REQUIRED ACTION
Every line from the one with "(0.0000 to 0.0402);" up to and including the one with "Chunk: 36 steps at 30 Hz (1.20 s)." is to be output exactly as it appears below; pictures are not.

Source records
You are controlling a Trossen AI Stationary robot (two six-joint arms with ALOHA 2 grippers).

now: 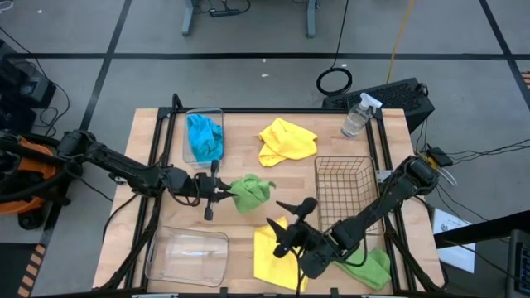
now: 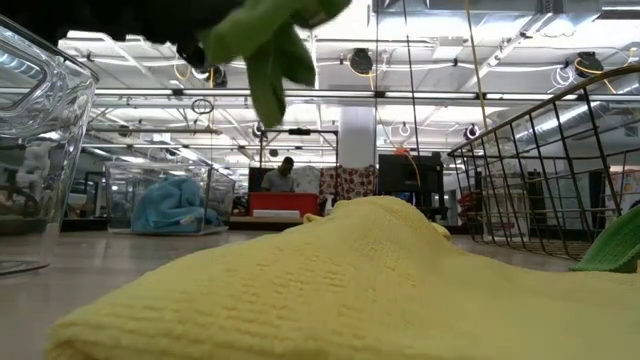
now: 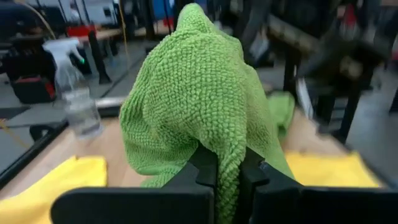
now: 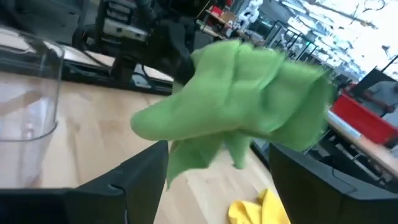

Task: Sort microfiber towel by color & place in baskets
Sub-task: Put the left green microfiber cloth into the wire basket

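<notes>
My left gripper is shut on a green microfiber towel above the table's middle; the low view shows that towel hanging high. My right gripper is open over a yellow towel near the front edge, its fingers pointing toward the held green towel without touching it. A blue towel lies in a clear tub at the far left. A second yellow towel lies flat near the far edge. Another green towel lies at the front right. A dark wire basket stands right of centre. My left gripper pinches a bunched fold of the green towel between its two fingers, several layers thick. The fingers come level from the table's left side. The towel bulges out beyond the fingertips and hangs slack, lifted clear of the table.
An empty clear tub stands at the front left. A clear spray bottle stands at the far right corner. Bare wood shows between the blue towel's tub and the far yellow towel. A person sits far back in the room.
</notes>
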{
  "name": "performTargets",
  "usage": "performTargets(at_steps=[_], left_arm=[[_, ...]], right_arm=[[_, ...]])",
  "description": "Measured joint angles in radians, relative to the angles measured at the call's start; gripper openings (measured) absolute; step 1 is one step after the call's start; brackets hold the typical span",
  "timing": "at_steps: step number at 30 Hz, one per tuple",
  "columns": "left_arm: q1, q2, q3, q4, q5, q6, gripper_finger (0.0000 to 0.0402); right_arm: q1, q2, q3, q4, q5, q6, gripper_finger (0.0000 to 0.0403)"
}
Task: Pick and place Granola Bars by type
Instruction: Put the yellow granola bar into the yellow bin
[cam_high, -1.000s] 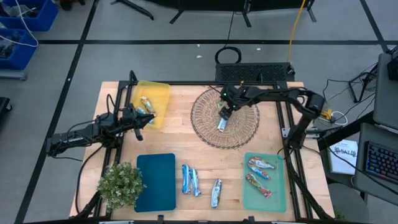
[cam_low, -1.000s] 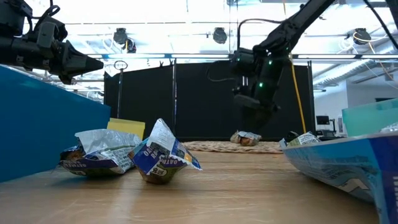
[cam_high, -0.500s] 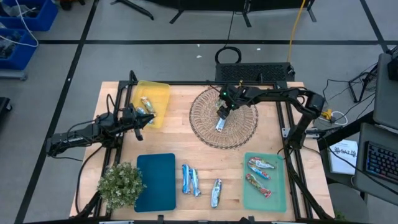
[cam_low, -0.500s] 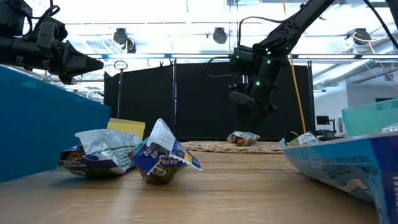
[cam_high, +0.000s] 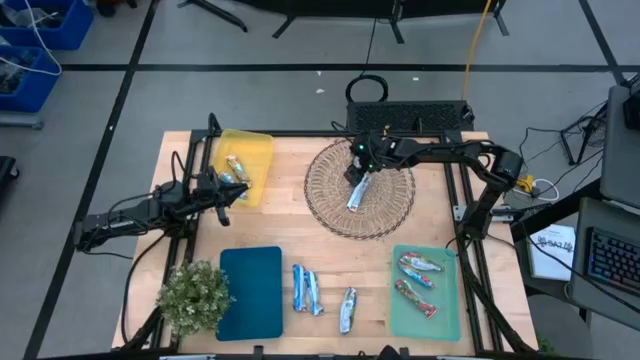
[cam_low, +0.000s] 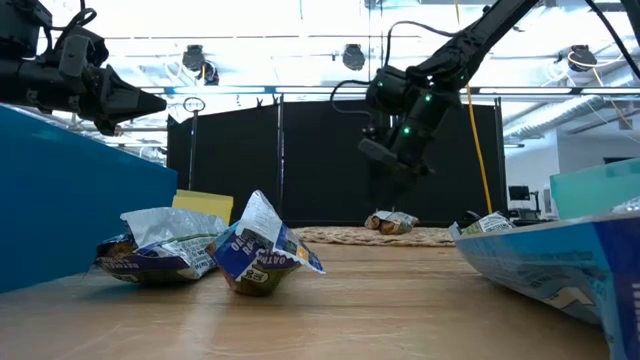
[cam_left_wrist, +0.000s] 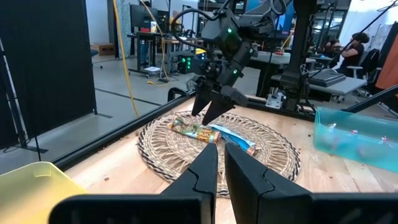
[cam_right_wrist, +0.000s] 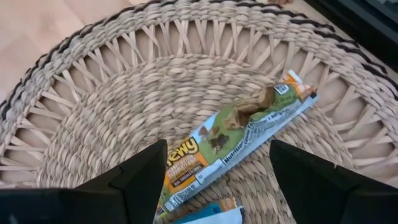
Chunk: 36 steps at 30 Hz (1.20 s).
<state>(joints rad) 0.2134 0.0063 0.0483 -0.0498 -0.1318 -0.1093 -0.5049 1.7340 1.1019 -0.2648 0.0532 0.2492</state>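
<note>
Because the right gripper (cam_high: 358, 172) hangs with its fingers spread wide and empty just above the wicker basket (cam_high: 330, 215), what you need to read is how the bars under it lie. In the right wrist view the green and orange granola bar (cam_right_wrist: 239, 144) sits directly ahead of the fingertips, framed between the 2 fingers (cam_right_wrist: 140, 180), with its long axis running on a slant across the gap rather than square to it. You would probably need some wrist turn before closing so the pads meet its long sides. A blue bar (cam_right_wrist: 211, 216) peeks in just nearer the gripper, touching or almost touching the green one, so a careless close could catch both.

The right arm is plainly the nearer one. Your left gripper (cam_high: 238, 192) waits well apart, beside the yellow tray (cam_high: 262, 148), its fingers pinched nearly together on nothing, as the left wrist view shows.

The green bar's wrapper is flat and glossy, crimped at the ends, with a crumpled patch near 1 end; I judge it thin and slippery, lying low in the weave, so the fingertips must come right down to the basket floor. Elsewhere, 2 bars lie in the green tray (cam_high: 450, 325) and 3 blue ones (cam_high: 306, 289) on the bare table beside the teal mat (cam_high: 250, 290).
</note>
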Motion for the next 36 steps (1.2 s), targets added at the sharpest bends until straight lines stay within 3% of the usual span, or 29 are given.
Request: performTargets(at_steps=[36], left_arm=[[0.000,0.000,0.000,0.000,0.000,0.000,0.0035]], right_arm=[[0.015,0.036,-0.001,0.004,-0.003,0.039,0.0274]])
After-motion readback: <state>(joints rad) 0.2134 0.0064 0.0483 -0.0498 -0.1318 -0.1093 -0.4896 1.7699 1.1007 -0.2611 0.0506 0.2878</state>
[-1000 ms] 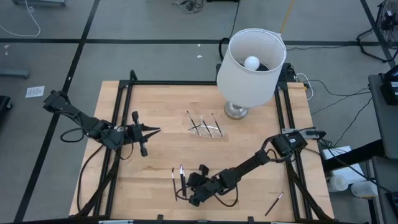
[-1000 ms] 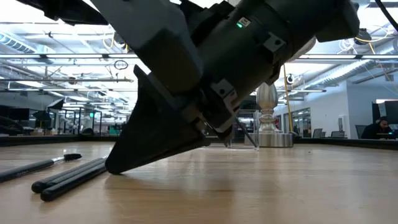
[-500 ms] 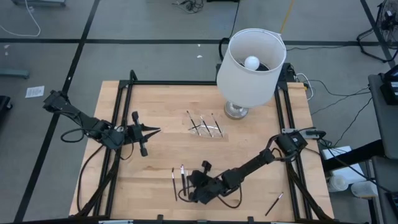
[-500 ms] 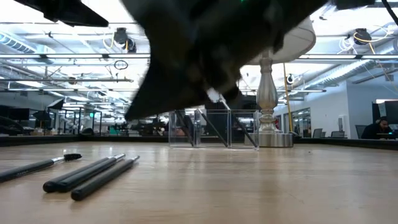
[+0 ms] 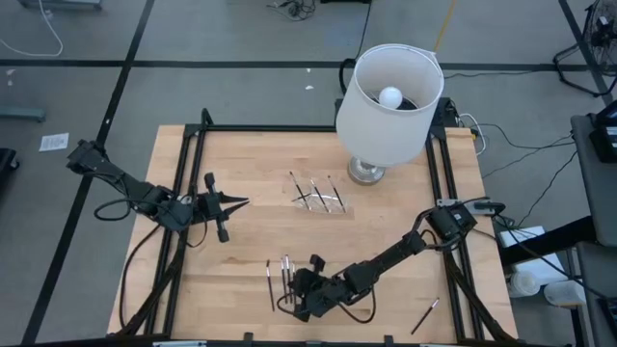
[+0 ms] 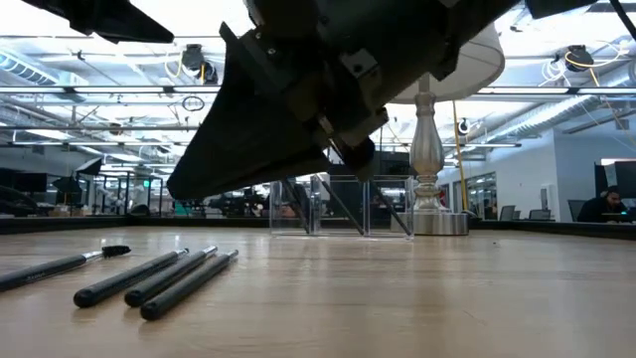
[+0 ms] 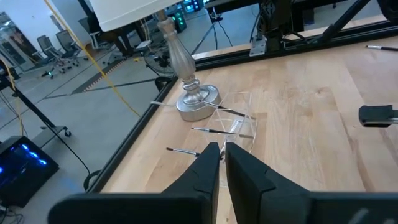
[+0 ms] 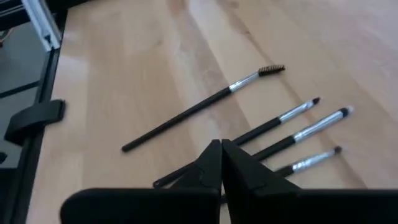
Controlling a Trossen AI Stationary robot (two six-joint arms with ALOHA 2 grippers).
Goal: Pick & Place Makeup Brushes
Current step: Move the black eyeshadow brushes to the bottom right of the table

EXERCISE OUTPUT
  "columns": "left_arm: q1, q2, q3, q4, q5, q6, gripper_finger (0.0000 to 0.0402); right_arm: q1, q2, q3, q4, q5, q6, gripper_finger (0.0000 to 0.0403)"
}
Task: Pick and place Granola Bars by type
Instruction: Put the yellow granola bar into the yellow bin
[cam_high, -1.000s] 
[cam_low, -1.000s] 
[cam_high, -0.500s] 
[cam_low, -0.500s] 
[cam_high, +0.000s] 
[cam_low, +0.000s] 
[cam_left_wrist, +0.000s] 
[cam_right_wrist, +0.000s] 
Chunk: 36 steps at 30 Hz (1.20 s).

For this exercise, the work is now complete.